I have this df corresponding to the rank of citation of each variety:
variety <- c("variety1","variety2","variety3","variety4","variety5")
people1 <- c(1, NA, 3, 2, NA)
people2 <- c(4, 3, 2, 1, NA)
people3 <- c(3, 2, NA, 4, 1)
df <- data.frame(variety, people1, people2, people3); df
I want to create instead a data frame without the first column. (easy enough :-D) And where all the following ones rather list the varieties cited by all the people in the proper order. It would look like this:
people1 <- c("variety1", "variety3", "variety2",NA,NA)
people2 <- c("variety4", "variety3", "variety2", "variety1", NA)

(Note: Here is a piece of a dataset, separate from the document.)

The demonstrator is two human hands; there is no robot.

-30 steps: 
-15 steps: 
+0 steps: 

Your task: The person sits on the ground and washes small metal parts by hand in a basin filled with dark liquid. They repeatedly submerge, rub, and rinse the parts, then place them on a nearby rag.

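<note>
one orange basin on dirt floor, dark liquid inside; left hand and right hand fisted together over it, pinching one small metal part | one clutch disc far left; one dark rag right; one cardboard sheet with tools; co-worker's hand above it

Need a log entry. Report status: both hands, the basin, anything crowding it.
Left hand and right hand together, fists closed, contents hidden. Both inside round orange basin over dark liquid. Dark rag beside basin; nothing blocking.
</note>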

people3 <- c("variety3", "variety2", "variety4", "variety1", NA)
df2 <- data.frame(people1, people2, people3); df2
So the list would become each variety names cited in the right order based on their rank in the initial df.

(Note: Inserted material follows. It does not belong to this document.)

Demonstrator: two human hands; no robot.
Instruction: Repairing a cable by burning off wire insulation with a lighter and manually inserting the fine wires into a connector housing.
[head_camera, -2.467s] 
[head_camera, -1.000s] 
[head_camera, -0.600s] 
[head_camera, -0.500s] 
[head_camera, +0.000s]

NAs could be removed such that columns would not have the same length (fine for the software where I plan to submit this)
Thanks
CodePudding user response:
Well, we can't have a non-rectangular data frame, but here's a list
with the entries you want and the NA
s removed:
lapply(df[-1], \(x) df$variety[x[!is.na(x)]])
# $people1
# [1] "variety1" "variety3" "variety2"
#
# $people2
# [1] "variety4" "variety3" "variety2" "variety1"
#
# $people3
# [1] "variety3" "variety2" "variety4" "variety1"

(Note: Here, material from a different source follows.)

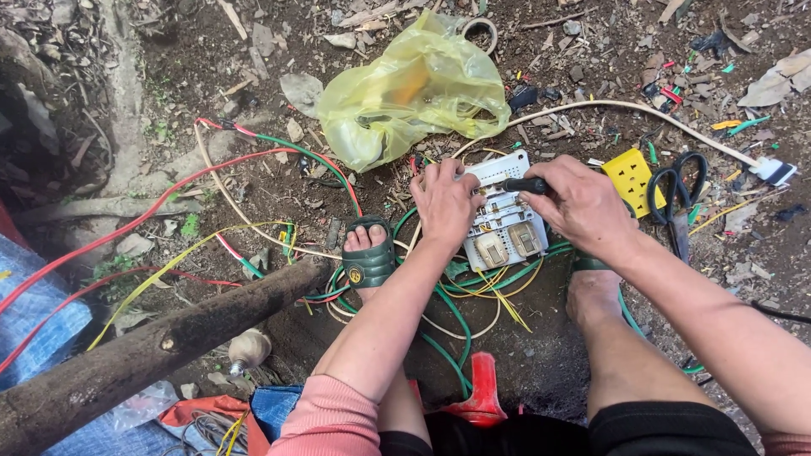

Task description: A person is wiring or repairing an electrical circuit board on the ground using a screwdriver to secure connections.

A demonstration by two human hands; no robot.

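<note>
A white electrical switch board point(504, 221) lies on the dirt between my feet, with green, yellow and red wires point(456, 295) running out from under it. My left hand point(443, 201) rests on the board's left edge and steadies it. A black-handled screwdriver point(524, 185) is gripped in my right hand point(581, 205), with its tip pointing left onto the top of the board. My left foot in a green sandal point(367, 257) stands just left of the board.
A yellow plastic bag point(412, 89) lies behind the board. A yellow socket plate point(630, 177) and black scissors point(678, 196) sit to the right. A thick branch point(152, 350) crosses the lower left. A red stool point(481, 390) is under me. A light bulb point(247, 348) lies by the branch.
</note>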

If you need it as a data frame we can pad the lengths:
result = lapply(df[-1], \(x) df$variety[x[!is.na(x)]])
n = max(lengths(result))
result = lapply(result, \(x) {length(x) = n; x}) |> as.data.frame()
result
# people1 people2 people3
# 1 variety1 variety4 variety3
# 2 variety3 variety3 variety2
# 3 variety2 variety2 variety4
# 4 <NA> variety1 variety1
CodePudding user response:
list2DF(lapply(df[-1], \(x)df$variety[c(na.omit(x), x[is.na(x)])]))
people1 people2 people3
1 variety1 variety4 variety3
2 variety3 variety3 variety2
3 variety2 variety2 variety4
4 <NA> variety1 variety1
5 <NA> <NA> <NA>